INFO: Elapsed time: 3.951s.
I changed the env role and ..., but issue didn't solved.
Check /etc/aurora/clusters.json file . Change name of cluster to 'aurora'
@kartik894 Thanks a lot! It resolved.
thanks! I deployed in ubuntu 16.04 and centos7 successful, but centos6 submit a job error occurred.
Hello, I am new to Heron. I am submitting a topology as root.
Initially, I did "heron submit aurora/ubuntu/devel --config-path ~/.heron/conf/ ~/.heron/examples/heron-examples.jar com.twitter.heron.examples.ExclamationTopology ExclamationTopology --verbose"

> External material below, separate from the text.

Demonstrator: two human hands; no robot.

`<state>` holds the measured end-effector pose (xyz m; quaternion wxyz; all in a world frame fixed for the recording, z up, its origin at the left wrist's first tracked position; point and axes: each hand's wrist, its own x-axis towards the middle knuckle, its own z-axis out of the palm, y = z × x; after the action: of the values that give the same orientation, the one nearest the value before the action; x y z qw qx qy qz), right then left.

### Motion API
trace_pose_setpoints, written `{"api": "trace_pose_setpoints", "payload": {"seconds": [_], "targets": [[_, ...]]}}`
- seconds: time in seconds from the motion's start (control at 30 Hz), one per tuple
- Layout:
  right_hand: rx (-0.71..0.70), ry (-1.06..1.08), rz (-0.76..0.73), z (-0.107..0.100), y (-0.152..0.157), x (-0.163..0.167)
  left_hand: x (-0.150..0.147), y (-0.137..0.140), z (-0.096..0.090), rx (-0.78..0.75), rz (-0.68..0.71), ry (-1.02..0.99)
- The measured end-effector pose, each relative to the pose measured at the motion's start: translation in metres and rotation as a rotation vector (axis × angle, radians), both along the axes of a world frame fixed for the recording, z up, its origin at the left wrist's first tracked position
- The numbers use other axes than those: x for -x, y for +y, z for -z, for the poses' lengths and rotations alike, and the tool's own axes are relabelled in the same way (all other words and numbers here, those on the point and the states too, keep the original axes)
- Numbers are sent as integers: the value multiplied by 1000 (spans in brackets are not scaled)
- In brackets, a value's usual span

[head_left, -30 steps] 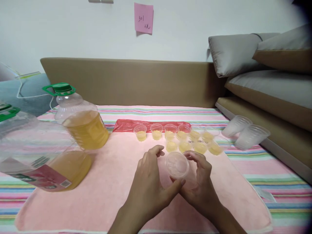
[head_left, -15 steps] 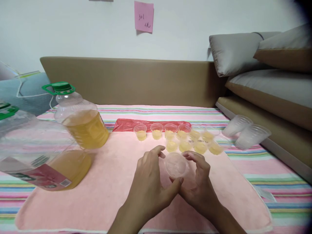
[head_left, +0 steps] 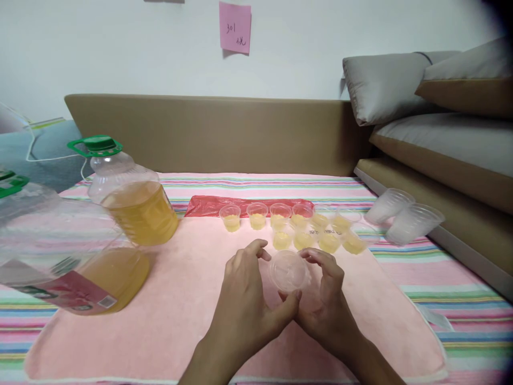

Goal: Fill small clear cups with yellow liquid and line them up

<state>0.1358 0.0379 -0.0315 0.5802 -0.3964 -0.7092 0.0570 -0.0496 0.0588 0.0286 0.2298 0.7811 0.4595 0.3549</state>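
A clear plastic cup (head_left: 288,271) sits between my hands, its round rim and base seen from above. My left hand (head_left: 248,299) curves around its left side, with the fingertips at the rim and the thumb at the near edge. On the other side, my right hand (head_left: 324,291) bends its fingers around the cup, its thumb partly hidden by the left one. Whether the cup rests on the pink cloth (head_left: 184,310) or hangs just above it, I cannot tell. Just beyond stand several small clear cups (head_left: 282,240) with yellow liquid, in two rows.
Two large bottles of yellow liquid stand left, the farther bottle (head_left: 148,214) with a green cap, the nearer bottle (head_left: 124,278) partly cut off. Red plastic (head_left: 204,206) lies behind the cups. Cup stacks (head_left: 414,224) lie on their sides at right, beside stacked cushions (head_left: 449,139).
The cup between my hands has tilted, so its inner circle now sits nearer the middle of the rim. My hands have hardly moved, and the view has shifted slightly.
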Motion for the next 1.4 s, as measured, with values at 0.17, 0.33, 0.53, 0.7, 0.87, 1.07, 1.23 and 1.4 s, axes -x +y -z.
{"api": "trace_pose_setpoints", "payload": {"seconds": [0.17,0.33,0.53,0.7,0.87,1.07,1.23,1.4], "targets": [[21,38,-16,3,1,1,-2,0,3,-8,-11,-15],[14,31,-6,2,0,2,-4,0,7,-8,-27,-45],[-2,3,22,-2,0,4,-6,1,7,-18,-45,-72],[-2,-1,45,-2,0,4,-7,0,5,14,-38,-103],[-8,-16,72,-1,2,4,-3,1,4,33,-42,-135],[-6,-74,116,0,4,1,14,9,-6,11,-61,-211],[-3,-85,115,0,5,-2,40,16,-25,-63,-96,-275],[-2,-69,83,-7,4,-3,66,19,-37,-116,-148,-176]]}}
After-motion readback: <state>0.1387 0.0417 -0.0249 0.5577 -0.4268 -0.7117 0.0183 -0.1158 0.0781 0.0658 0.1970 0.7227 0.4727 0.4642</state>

Then I got the error "Failed to initialize sandbox: Could not create sandbox because user does not exist: ubuntu"
So I modified and did this:
heron submit aurora/root/devel --config-path ~/.heron/conf/ ~/.heron/examples/heron-examples.jar com.twitter.heron.examples.ExclamationTopology ExclamationTopology --verbose"
I am getting this error:
E0329 14:34:14.479283 32970 runner.py:299] Regular plan unhealthy!
Can someone help? Thanks a lot!
@chatterjeesubarna i guess, your first submit created some metadata in zookeeper, which your second submit conflited with. i suggest try to submit with a different name
heron submit aurora/root/devel --config-path ~/.heron/conf/ ~/.heron/examples/heron-examples.jar com.twitter.heron.examples.ExclamationTopology ExclamationTopologyDifferent1 --verbose
@maosongfu to confirm
Hello,
Thank you a lot. Yes, it was solved and I could run the job. Probably it was some topology running already and so mesos couldn't schedule another one!

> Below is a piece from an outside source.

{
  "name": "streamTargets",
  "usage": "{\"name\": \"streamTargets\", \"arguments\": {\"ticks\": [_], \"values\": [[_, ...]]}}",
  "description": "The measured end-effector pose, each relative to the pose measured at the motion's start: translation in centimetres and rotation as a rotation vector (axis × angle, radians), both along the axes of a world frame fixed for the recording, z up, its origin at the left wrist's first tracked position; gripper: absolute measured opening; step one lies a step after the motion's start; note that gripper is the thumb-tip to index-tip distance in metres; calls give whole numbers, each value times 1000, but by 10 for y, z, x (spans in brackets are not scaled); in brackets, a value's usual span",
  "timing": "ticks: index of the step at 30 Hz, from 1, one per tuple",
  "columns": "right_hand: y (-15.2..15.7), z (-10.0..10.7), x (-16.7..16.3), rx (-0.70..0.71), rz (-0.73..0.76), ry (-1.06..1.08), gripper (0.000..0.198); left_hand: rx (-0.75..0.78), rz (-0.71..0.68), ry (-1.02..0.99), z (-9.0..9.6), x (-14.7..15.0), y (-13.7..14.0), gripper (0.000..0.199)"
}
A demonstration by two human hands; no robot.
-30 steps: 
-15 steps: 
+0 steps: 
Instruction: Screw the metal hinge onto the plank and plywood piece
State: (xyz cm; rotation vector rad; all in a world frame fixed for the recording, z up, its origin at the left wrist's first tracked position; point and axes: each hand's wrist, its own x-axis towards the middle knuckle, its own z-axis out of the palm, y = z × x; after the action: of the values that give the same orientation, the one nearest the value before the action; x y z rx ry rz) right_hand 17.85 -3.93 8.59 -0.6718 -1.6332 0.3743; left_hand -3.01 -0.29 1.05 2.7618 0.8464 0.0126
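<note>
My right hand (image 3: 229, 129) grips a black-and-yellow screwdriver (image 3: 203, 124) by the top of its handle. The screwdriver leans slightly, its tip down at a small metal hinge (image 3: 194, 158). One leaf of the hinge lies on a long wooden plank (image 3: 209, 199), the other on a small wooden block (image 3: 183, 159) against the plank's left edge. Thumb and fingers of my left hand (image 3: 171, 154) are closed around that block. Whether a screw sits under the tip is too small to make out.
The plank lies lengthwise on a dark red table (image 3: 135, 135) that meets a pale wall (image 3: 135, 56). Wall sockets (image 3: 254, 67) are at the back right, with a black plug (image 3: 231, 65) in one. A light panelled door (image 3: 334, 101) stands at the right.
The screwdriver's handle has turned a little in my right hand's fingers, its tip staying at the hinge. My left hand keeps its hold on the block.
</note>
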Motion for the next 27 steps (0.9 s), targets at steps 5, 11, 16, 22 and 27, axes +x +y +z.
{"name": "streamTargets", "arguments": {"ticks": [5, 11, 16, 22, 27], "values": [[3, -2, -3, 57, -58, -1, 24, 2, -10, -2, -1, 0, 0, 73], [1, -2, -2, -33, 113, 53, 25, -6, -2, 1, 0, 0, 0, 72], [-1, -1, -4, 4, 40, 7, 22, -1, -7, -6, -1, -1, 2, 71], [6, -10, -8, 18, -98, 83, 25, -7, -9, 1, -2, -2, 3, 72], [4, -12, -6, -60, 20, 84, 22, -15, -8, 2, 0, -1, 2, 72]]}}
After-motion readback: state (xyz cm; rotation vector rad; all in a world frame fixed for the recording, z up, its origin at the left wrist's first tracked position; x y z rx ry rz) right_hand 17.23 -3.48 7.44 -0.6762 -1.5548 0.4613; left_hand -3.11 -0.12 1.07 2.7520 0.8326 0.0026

Now, I can see the following on my terminal: "INFO: Topology 'ExclamationTopology' launched successfully"
My heron ui shows: "{"status": "success", "executiontime": 5.316734313964844e-05, "message": "", "version": "0.14.5", "result": {"aurora": {"root": {"devel": ["ExclamationTopology"]}}}}"
Just that, I cannot see the topology on heron tracker. My heron-tracker.yaml looks like this:
statemgrs: - type: "zookeeper" name: "localzk" hostport: "heron01:2181" rootpath: "/heron" tunnelhost: "localhost"
Can you kindly help? Thanks a lot again! Thanking you, Subarna Chatterjee Post-Doctoral ResearcherInria, Rennes Website: http://chatterjeesubarna.wix.com/subarna
On Wednesday, 29 March 2017, 19:33, bed debug <notifications@github.com> wrote:
@chatterjeesubarna i guess, your first submit created some metadata in zookeeper, which your second submit conflited with. i suggest try to submit with a different name heron submit aurora/root/devel --config-path ~/.heron/conf/ ~/.heron/examples/heron-examples.jar com.twitter.heron.examples.ExclamationTopology ExclamationTopologyDifferent1 --verbose @maosongfu to confirm— You are receiving this because you were mentioned. Reply to this email directly, view it on GitHub, or mute the thread.
@chatterjeesubarna I've answered your question on the mailing list. Please don't double post questions on both the mailing list and git issues. Also, troubleshooting questions are best handled on the mailing list. Git issues should just be for bugs or feature requests.
Hello! I have a problem developing a Heron Cluster, when I submit the ExclamationTopoly......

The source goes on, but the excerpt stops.